__Dataset section__.
####

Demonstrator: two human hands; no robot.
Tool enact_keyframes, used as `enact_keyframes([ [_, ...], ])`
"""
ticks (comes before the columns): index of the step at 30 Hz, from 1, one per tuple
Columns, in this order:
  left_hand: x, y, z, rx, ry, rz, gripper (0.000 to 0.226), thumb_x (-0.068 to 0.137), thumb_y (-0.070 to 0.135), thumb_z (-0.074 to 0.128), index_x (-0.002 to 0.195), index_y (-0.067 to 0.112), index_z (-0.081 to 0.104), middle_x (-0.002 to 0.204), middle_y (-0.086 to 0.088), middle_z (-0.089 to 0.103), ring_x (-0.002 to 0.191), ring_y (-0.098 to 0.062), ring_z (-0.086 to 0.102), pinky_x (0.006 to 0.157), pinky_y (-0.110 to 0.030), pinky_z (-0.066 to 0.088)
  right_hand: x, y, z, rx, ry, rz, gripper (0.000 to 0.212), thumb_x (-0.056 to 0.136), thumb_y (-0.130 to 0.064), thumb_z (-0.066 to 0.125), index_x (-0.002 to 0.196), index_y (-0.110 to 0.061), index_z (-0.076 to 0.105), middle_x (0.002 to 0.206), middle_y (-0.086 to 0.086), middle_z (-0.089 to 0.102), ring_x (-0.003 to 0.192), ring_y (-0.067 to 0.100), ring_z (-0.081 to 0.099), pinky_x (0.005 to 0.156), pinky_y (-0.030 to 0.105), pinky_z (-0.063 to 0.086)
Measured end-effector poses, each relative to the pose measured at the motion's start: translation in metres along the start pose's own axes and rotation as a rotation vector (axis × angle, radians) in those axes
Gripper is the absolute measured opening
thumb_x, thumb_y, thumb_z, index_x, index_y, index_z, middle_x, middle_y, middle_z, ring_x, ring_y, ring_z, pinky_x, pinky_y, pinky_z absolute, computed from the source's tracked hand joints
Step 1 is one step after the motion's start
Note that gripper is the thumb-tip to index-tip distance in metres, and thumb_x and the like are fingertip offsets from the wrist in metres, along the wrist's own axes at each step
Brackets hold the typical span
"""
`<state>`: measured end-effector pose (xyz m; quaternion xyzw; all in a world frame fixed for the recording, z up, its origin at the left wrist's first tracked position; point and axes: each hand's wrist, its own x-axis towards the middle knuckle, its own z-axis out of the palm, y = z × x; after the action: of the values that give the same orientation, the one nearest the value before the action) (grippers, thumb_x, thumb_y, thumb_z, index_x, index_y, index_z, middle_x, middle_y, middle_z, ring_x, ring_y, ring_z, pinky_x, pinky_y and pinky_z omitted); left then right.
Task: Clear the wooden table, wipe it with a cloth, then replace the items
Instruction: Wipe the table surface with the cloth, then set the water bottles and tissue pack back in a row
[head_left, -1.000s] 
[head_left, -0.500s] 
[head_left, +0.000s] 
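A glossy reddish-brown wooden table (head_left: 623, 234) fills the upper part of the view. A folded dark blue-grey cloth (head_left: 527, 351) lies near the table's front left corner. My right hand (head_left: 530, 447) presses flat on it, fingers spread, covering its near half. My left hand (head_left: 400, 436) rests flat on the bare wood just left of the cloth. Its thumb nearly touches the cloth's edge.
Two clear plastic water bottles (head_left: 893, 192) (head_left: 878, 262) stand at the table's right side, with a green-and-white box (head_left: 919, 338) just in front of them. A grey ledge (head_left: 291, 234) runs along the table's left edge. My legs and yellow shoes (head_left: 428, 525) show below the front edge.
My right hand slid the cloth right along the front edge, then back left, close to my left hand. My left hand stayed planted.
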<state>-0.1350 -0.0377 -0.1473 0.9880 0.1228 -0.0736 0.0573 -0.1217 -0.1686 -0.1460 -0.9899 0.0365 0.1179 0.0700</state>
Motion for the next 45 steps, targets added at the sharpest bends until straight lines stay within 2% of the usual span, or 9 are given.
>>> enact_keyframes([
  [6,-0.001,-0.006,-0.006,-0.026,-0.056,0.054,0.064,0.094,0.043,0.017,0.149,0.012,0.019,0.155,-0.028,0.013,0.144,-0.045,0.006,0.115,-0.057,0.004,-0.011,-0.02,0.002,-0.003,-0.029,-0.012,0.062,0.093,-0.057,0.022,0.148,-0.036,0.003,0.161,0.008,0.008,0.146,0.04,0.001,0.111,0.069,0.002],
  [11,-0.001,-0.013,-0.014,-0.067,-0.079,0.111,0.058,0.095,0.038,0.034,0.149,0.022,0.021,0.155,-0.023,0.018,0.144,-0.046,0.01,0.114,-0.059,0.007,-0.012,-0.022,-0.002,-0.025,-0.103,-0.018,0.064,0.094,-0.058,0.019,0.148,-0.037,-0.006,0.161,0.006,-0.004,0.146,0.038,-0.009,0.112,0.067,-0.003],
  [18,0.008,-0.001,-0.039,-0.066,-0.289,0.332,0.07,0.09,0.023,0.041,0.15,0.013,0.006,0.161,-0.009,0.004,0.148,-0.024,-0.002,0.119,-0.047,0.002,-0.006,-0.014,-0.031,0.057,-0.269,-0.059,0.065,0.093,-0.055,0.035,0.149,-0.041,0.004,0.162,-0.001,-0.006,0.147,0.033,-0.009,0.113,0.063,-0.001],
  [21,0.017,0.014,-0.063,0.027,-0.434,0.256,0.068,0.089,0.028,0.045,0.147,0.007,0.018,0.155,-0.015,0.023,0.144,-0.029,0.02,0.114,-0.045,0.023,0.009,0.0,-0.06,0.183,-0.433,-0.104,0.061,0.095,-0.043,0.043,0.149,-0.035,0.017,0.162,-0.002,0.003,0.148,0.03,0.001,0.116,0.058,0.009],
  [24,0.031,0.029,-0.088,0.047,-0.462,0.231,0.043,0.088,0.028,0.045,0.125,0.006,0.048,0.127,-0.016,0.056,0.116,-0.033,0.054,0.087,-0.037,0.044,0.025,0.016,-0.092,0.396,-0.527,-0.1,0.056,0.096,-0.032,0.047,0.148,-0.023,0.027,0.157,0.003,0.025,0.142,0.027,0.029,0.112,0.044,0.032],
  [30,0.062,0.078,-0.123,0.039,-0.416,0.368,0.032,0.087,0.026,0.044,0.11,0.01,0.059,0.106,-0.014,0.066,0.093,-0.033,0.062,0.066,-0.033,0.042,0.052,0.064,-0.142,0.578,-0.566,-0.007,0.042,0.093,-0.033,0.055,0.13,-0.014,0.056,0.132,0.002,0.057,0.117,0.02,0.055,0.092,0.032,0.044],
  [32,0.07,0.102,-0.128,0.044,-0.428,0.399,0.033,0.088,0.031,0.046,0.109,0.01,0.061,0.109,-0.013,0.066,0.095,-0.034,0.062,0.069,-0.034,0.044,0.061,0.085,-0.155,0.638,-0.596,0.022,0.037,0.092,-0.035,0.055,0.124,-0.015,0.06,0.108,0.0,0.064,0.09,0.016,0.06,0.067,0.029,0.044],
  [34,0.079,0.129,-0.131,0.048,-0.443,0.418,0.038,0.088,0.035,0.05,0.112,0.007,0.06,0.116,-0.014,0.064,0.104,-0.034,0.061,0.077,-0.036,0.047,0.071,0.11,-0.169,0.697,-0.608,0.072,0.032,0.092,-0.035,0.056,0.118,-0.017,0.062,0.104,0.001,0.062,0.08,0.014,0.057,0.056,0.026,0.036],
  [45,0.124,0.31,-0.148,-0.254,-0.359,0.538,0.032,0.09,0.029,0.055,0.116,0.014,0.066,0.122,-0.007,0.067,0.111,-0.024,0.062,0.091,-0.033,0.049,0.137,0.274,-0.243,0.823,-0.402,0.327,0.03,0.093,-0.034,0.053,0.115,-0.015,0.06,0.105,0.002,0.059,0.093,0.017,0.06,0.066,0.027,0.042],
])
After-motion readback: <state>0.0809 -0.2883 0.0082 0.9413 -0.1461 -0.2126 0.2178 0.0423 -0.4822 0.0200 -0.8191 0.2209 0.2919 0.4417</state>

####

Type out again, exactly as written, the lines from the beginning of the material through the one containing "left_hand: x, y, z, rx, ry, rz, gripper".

Demonstrator: two human hands; no robot.
Tool enact_keyframes, used as `enact_keyframes([ [_, ...], ])`
"""
ticks (comes before the columns): index of the step at 30 Hz, from 1, one per tuple
Columns, in this order:
  left_hand: x, y, z, rx, ry, rz, gripper (0.000 to 0.226), thumb_x (-0.068 to 0.137), thumb_y (-0.070 to 0.135), thumb_z (-0.074 to 0.128), index_x (-0.002 to 0.195), index_y (-0.067 to 0.112), index_z (-0.081 to 0.104), middle_x (-0.002 to 0.204), middle_y (-0.086 to 0.088), middle_z (-0.089 to 0.103), ring_x (-0.002 to 0.191), ring_y (-0.098 to 0.062), ring_z (-0.086 to 0.102), pinky_x (0.006 to 0.157), pinky_y (-0.110 to 0.030), pinky_z (-0.066 to 0.088)

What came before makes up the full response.